The reply must repeat the listing below exactly and carry none of its pictures.

COLLECTED MATERIAL: Begin

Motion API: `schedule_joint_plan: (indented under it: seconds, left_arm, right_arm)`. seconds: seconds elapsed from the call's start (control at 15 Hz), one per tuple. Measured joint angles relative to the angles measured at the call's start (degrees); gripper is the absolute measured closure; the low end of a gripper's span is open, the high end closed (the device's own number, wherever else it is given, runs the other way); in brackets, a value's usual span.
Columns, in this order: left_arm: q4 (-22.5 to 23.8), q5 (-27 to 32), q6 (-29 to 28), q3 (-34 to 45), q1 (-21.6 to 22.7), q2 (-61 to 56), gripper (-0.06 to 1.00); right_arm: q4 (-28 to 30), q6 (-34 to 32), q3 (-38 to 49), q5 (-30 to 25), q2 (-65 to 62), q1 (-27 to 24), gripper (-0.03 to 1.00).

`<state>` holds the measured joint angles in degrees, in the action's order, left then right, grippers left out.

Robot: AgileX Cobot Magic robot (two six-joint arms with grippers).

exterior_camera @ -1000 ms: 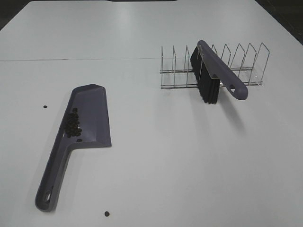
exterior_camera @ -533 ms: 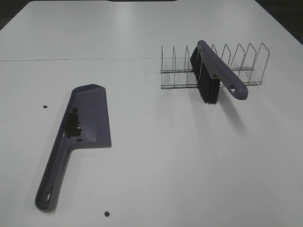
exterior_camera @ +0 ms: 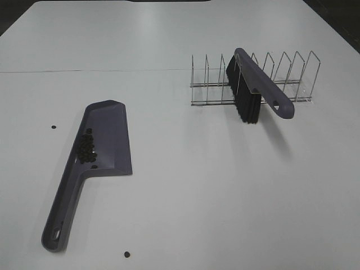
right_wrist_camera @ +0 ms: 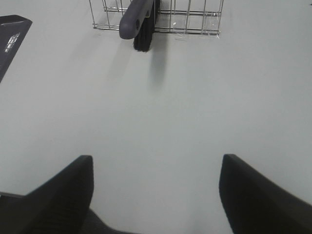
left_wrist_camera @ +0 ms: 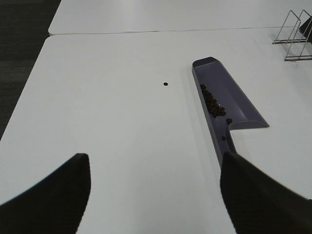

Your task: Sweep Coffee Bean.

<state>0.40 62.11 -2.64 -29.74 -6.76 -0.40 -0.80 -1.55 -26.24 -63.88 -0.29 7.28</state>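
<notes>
A heap of coffee beans [exterior_camera: 86,149] lies inside the purple dustpan [exterior_camera: 107,135], which rests flat on the white table with its handle toward the front. One stray bean [exterior_camera: 54,126] sits left of the pan and another stray bean [exterior_camera: 127,254] near the front edge. The purple brush [exterior_camera: 256,90] stands with its black bristles down in the wire rack [exterior_camera: 292,79]. Neither gripper shows in the exterior view. In the left wrist view the left gripper [left_wrist_camera: 155,161] is open and empty, short of the dustpan [left_wrist_camera: 234,100] and beans [left_wrist_camera: 213,105]. The right gripper [right_wrist_camera: 156,158] is open and empty, well back from the brush [right_wrist_camera: 139,19].
The wire rack [right_wrist_camera: 195,14] has several upright dividers. A seam [exterior_camera: 90,71] runs across the white table behind the dustpan. The table's left edge [left_wrist_camera: 29,92] drops to dark floor. A corner of the dustpan [right_wrist_camera: 9,36] shows in the right wrist view.
</notes>
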Motion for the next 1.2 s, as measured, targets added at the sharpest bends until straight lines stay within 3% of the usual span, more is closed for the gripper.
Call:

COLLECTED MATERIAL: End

EXERCISE OUTPUT:
Motion API: `schedule_joint_plan: (indented under it: seconds, left_arm, right_arm)`. seconds: seconds elapsed from the call's start (control at 15 Hz), one per tuple. Measured joint angles relative to the angles measured at the call's start (degrees); gripper is the absolute measured closure; the low end of a gripper's span is open, the high end closed (the device's own number, wherever else it is given, runs the other way); in brackets, a value's usual span.
Columns, in this order: left_arm: q4 (-22.5 to 23.8), q5 (-27 to 32), q6 (-29 to 28), q3 (-34 to 45), q1 (-21.6 to 22.7), q2 (-61 to 56), gripper (-0.06 to 1.00); right_arm: q4 (-28 to 30), q6 (-34 to 32), q3 (-38 to 49), q5 (-30 to 25), q2 (-65 to 62), q1 (-27 to 24), gripper (-0.03 to 1.00).

`<state>` holds the measured joint angles in degrees, in the action's order, left then right, grippers left out.

Robot: AgileX Cobot Magic robot (two six-joint arms with grippers).

exterior_camera @ -1000 ms: 
exterior_camera @ -533 ms: 
exterior_camera @ +0 ms: 
right_wrist_camera @ +0 ms: 
left_wrist_camera @ +0 ms: 

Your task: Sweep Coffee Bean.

<state>0.40 62.11 -2.64 -29.74 -6.76 -0.40 -0.80 -1.55 -26.24 -63.88 -0.29 7.28</state>
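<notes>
A heap of coffee beans [exterior_camera: 86,149] lies inside the purple dustpan [exterior_camera: 107,135], which rests flat on the white table with its handle toward the front. One stray bean [exterior_camera: 54,126] sits left of the pan and another stray bean [exterior_camera: 127,254] near the front edge. The purple brush [exterior_camera: 256,90] stands with its black bristles down in the wire rack [exterior_camera: 292,79]. Neither gripper shows in the exterior view. In the left wrist view the left gripper [left_wrist_camera: 155,161] is open and empty, short of the dustpan [left_wrist_camera: 234,100] and beans [left_wrist_camera: 213,105]. The right gripper [right_wrist_camera: 156,158] is open and empty, well back from the brush [right_wrist_camera: 139,19].
The wire rack [right_wrist_camera: 195,14] has several upright dividers. A seam [exterior_camera: 90,71] runs across the white table behind the dustpan. The table's left edge [left_wrist_camera: 29,92] drops to dark floor. A corner of the dustpan [right_wrist_camera: 9,36] shows in the right wrist view.
</notes>
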Motion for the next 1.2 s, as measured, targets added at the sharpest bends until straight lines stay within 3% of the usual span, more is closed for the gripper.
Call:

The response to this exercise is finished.